Content starts

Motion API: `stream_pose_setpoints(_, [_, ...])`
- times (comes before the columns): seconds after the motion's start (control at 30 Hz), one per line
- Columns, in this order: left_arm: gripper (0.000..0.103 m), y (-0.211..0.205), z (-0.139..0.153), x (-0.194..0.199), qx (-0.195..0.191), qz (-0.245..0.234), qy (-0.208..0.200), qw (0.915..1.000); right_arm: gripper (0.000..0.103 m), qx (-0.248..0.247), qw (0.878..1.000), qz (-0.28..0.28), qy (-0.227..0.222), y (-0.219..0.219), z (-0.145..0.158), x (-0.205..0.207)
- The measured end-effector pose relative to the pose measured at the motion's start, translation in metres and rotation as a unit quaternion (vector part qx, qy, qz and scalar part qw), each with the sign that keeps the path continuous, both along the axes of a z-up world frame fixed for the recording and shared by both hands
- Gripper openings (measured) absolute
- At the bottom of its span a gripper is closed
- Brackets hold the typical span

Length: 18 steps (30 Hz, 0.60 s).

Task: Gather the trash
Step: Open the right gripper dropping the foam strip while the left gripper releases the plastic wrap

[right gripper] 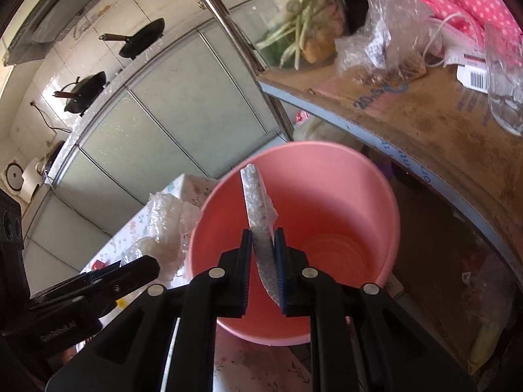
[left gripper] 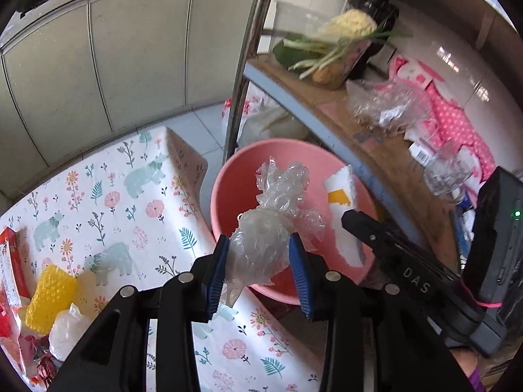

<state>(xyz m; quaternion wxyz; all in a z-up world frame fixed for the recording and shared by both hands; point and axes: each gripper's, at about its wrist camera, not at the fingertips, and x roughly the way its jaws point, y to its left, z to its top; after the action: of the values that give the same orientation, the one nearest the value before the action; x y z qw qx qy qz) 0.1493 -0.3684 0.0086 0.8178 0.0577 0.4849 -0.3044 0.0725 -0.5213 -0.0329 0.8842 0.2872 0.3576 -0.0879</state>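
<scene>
A pink bucket [left gripper: 225,196] stands beside the table with the floral cloth [left gripper: 114,196]; it also shows in the right wrist view [right gripper: 359,196]. My left gripper [left gripper: 258,254] is shut on a crumpled clear plastic bag [left gripper: 274,222], held over the bucket's near rim. My right gripper [right gripper: 263,248] is shut on a flat white foam sheet [right gripper: 258,209], held on edge above the bucket's mouth. That sheet [left gripper: 341,196] and the right gripper [left gripper: 376,232] show in the left wrist view. The left gripper [right gripper: 124,277] with its bag [right gripper: 166,222] shows at left in the right wrist view.
More trash lies on the table at left: a yellow foam net [left gripper: 49,297], red wrappers [left gripper: 9,268], clear plastic [left gripper: 65,330]. A shelf [right gripper: 425,124] with vegetables [left gripper: 333,39], plastic bags [right gripper: 385,45] and pink cloth is to the right. A metal pole [left gripper: 245,65] and cabinets [left gripper: 98,65] stand behind.
</scene>
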Motion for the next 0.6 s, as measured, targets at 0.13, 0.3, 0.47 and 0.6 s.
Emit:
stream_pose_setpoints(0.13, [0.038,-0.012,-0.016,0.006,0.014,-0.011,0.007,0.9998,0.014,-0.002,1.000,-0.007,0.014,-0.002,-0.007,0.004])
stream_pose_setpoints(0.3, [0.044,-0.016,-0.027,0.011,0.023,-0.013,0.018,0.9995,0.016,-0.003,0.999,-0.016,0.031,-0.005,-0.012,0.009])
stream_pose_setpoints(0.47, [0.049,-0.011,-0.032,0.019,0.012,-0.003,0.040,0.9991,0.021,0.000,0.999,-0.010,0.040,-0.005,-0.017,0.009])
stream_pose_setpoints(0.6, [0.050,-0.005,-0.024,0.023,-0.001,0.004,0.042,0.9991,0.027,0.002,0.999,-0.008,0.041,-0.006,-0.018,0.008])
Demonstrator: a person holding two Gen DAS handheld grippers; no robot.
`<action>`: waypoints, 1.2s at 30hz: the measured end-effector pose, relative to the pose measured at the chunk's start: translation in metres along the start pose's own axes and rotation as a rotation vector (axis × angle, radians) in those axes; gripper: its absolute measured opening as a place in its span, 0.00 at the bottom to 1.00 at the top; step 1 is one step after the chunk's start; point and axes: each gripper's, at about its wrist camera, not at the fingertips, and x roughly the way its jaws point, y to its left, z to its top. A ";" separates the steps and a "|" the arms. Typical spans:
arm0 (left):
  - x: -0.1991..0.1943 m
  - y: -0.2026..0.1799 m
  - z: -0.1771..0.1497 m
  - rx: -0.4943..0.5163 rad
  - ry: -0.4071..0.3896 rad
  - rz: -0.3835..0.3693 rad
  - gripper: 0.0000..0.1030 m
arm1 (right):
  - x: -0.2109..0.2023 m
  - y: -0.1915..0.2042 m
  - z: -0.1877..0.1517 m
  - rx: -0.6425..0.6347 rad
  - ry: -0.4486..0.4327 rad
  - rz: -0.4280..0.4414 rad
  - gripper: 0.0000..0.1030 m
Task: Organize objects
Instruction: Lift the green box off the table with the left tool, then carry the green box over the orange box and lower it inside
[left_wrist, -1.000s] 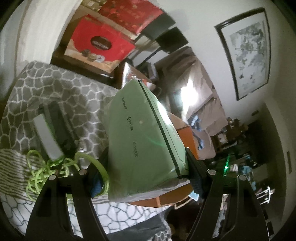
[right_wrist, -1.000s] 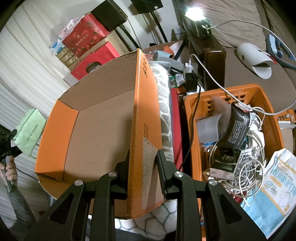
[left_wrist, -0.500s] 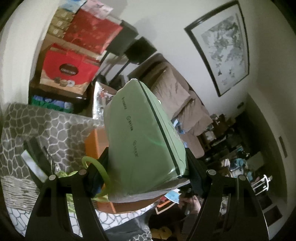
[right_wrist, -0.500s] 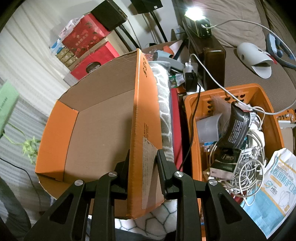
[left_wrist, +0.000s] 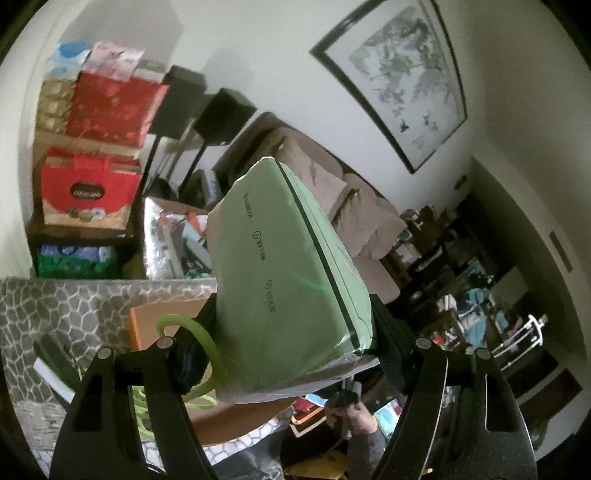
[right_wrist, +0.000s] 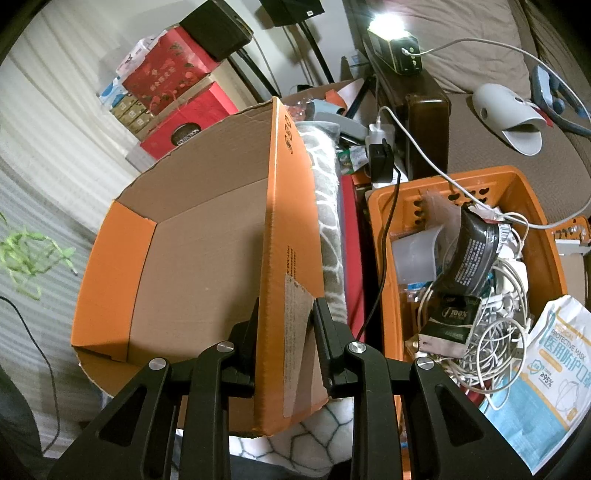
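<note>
A soft green pack (left_wrist: 291, 280) with a dark seam fills the left wrist view, and my left gripper (left_wrist: 295, 350) is shut on it, holding it high in the air above the bed. A lime green cord (left_wrist: 188, 332) loops by the left finger. In the right wrist view my right gripper (right_wrist: 286, 332) is shut on the side wall of an orange cardboard box (right_wrist: 192, 258), which stands open and empty on the patterned blanket (right_wrist: 328, 206). The same box (left_wrist: 155, 321) shows below the pack in the left wrist view. A hand (left_wrist: 354, 413) on the other gripper's handle shows under the pack.
An orange plastic basket (right_wrist: 546, 251) full of cables and packets stands right of the box, with a mask packet (right_wrist: 546, 376) beside it. Red gift boxes (right_wrist: 173, 81) are stacked at the back. A sofa (left_wrist: 354, 206) with a slipper (right_wrist: 513, 114) lies to the right. A tangled green cord (right_wrist: 29, 254) lies left.
My left gripper has risen with the green pack, so the blanket dropped away and the room and orange box came into view. The pack left the right wrist view. The right gripper held still.
</note>
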 end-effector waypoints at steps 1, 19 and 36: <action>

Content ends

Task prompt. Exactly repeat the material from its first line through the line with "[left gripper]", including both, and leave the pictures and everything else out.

Result of this exercise.
Motion API: `stream_pose_setpoints(_, [_, ...])`
- times (comes before the columns): seconds after the motion's start (control at 30 Hz), one per line
- Columns, in this order: left_arm: gripper (0.000..0.103 m), y (-0.211..0.205), z (-0.139..0.153), x (-0.194..0.199), qx (-0.195..0.191), qz (-0.245..0.234), qy (-0.208..0.200), qw (0.915..1.000); right_arm: gripper (0.000..0.103 m), qx (-0.248..0.247), qw (0.878..1.000), qz (-0.28..0.28), qy (-0.227..0.222), y (-0.219..0.219), z (-0.145..0.158), x (-0.205..0.207)
- The measured end-effector pose relative to the pose measured at the motion's start, translation in metres and rotation as a unit quaternion (vector part qx, qy, qz and scalar part qw), each with the sign that keeps the path continuous, both along the axes of a z-up world frame fixed for the recording and shared by both hands
- Gripper openings (measured) absolute
- At the bottom of its span a gripper is closed
- Brackets hold the typical span

Length: 18 steps (30 Hz, 0.60 s).

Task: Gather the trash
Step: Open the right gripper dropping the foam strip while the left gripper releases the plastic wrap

[right gripper] 
[left gripper] 

Nothing more remains to be added to the answer.